* Your instructions:
An exact copy of each line below is needed, with no images in it.

* Dataset extract:

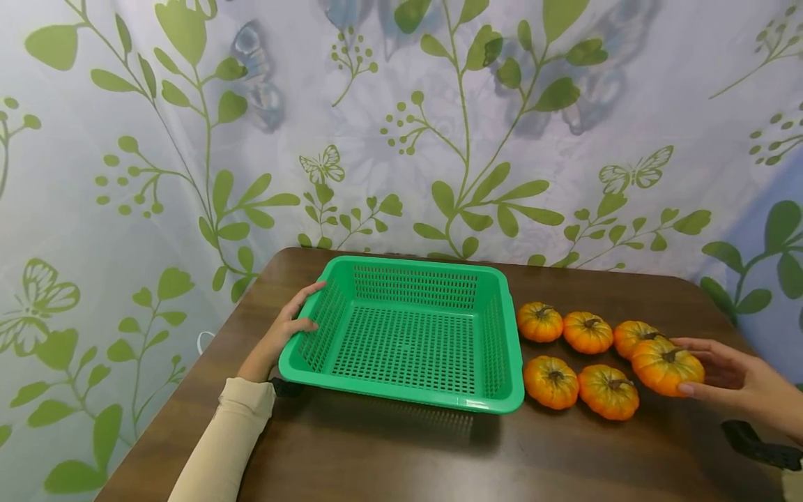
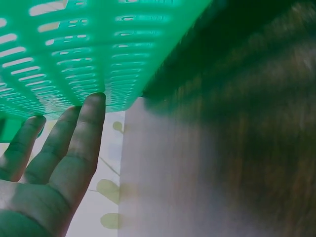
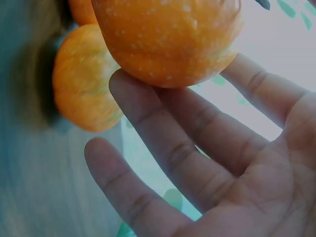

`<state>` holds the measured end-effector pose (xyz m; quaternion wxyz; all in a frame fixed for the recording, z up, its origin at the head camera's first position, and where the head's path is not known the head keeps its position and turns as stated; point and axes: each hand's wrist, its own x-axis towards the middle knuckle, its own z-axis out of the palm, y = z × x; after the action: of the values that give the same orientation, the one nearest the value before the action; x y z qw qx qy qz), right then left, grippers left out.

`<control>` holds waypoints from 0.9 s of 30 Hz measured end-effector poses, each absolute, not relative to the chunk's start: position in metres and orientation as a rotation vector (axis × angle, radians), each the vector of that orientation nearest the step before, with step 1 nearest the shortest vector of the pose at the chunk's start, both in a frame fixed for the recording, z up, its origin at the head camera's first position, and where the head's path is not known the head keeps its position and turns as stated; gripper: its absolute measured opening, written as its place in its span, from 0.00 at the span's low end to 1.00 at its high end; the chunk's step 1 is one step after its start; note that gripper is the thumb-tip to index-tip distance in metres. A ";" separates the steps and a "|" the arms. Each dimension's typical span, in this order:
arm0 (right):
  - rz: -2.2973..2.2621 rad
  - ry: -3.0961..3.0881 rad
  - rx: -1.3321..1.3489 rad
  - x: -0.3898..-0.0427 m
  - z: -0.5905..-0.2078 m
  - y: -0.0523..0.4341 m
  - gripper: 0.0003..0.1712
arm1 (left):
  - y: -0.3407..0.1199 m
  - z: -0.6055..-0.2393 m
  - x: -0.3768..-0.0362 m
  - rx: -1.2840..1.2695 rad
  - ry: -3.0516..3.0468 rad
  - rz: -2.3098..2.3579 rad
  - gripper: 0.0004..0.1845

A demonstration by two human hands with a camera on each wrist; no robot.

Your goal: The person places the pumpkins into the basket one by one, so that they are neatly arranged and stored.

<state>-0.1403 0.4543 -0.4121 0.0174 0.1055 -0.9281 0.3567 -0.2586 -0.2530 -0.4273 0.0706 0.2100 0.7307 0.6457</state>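
Observation:
My left hand (image 1: 284, 333) grips the left rim of a green plastic basket (image 1: 401, 398), which has slotted walls and nothing in it. From below, the left wrist view shows fingers (image 2: 74, 158) against the basket's outer wall (image 2: 106, 54), the wall standing over the tabletop. At the right, my right hand (image 1: 743, 380) holds a small orange pumpkin (image 1: 666, 367) between thumb and fingertips. That pumpkin overlaps another pumpkin (image 1: 629, 336) behind it. In the right wrist view, fingertips touch the underside of the held pumpkin (image 3: 168, 44), with a second pumpkin (image 3: 86, 79) beyond.
More pumpkins, such as the front one (image 1: 608, 392) and the back one (image 1: 539, 322), sit in two short rows right of the basket. Everything is on a brown wooden table (image 1: 389, 467). A leaf-patterned curtain (image 1: 401, 139) hangs behind the table's far edge.

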 end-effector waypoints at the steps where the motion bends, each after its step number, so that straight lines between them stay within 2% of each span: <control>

* Written answer:
`<state>` holds the measured end-effector pose (xyz m; quaternion wxyz; all in a frame fixed for the recording, z up, its origin at the head camera's first position, and where the head's path is not known the head keeps its position and turns as stated; point and axes: each hand's wrist, its own x-axis towards the middle knuckle, its own z-axis out of the palm, y = z × x; after the action: of the values that give the same orientation, the one nearest the value before the action; x y z qw qx qy qz), right then left, grippers left out.

`<control>` holds waypoints from 0.9 s of 30 Hz measured end-effector poses, each absolute, not relative to the chunk's start: position in metres and orientation as a rotation vector (axis × angle, radians), each the vector of that orientation nearest the step before, with step 1 nearest the shortest vector of the pose at the chunk's start, both in a frame fixed for the recording, z up, its origin at the head camera's first position, and where the head's path is not known the head keeps its position and turns as stated; gripper: its absolute measured opening, written as its place in its span, from 0.00 at the span's low end to 1.00 at its high end; the chunk's step 1 is one step after its start; note that gripper is the thumb-tip to index-tip distance in metres. A ";" separates the steps and a "|" the arms. Each dimension's typical span, in this order:
arm0 (right):
  - rz: -2.2973..2.2621 rad
  - ry: -3.0961..3.0881 rad
  - rx: -1.3321..1.3489 rad
  - x: -0.3898..-0.0427 m
  - z: -0.5905..-0.2078 m
  - y: -0.0523..0.4341 m
  - gripper: 0.0003..0.1712
arm1 (left):
  - y: -0.3407..0.1199 m
  - z: -0.6055..-0.2393 m
  - x: -0.3768..-0.0362 m
  - rx: -1.2840..1.2695 rad
  - ry: -3.0516..3.0468 rad
  - rz: -2.3098..2.3579 rad
  - gripper: 0.0004..0.1845

A demonstration by two human hands with a camera on each wrist; no robot.

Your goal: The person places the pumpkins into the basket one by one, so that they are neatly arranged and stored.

<state>-0.1403 0.4543 -0.4121 0.0174 0.1055 -0.9281 0.3567 -0.2586 -0.2530 -0.4273 0.0706 0.2100 0.7307 0.6457</state>
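Observation:
My left hand (image 1: 284, 333) grips the left rim of a green plastic basket (image 1: 401, 398), which has slotted walls and nothing in it. From below, the left wrist view shows fingers (image 2: 74, 158) against the basket's outer wall (image 2: 106, 54), the wall standing over the tabletop. At the right, my right hand (image 1: 743, 380) holds a small orange pumpkin (image 1: 666, 367) between thumb and fingertips. That pumpkin overlaps another pumpkin (image 1: 629, 336) behind it. In the right wrist view, fingertips touch the underside of the held pumpkin (image 3: 168, 44), with a second pumpkin (image 3: 86, 79) beyond.
More pumpkins, such as the front one (image 1: 608, 392) and the back one (image 1: 539, 322), sit in two short rows right of the basket. Everything is on a brown wooden table (image 1: 389, 467). A leaf-patterned curtain (image 1: 401, 139) hangs behind the table's far edge.
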
 end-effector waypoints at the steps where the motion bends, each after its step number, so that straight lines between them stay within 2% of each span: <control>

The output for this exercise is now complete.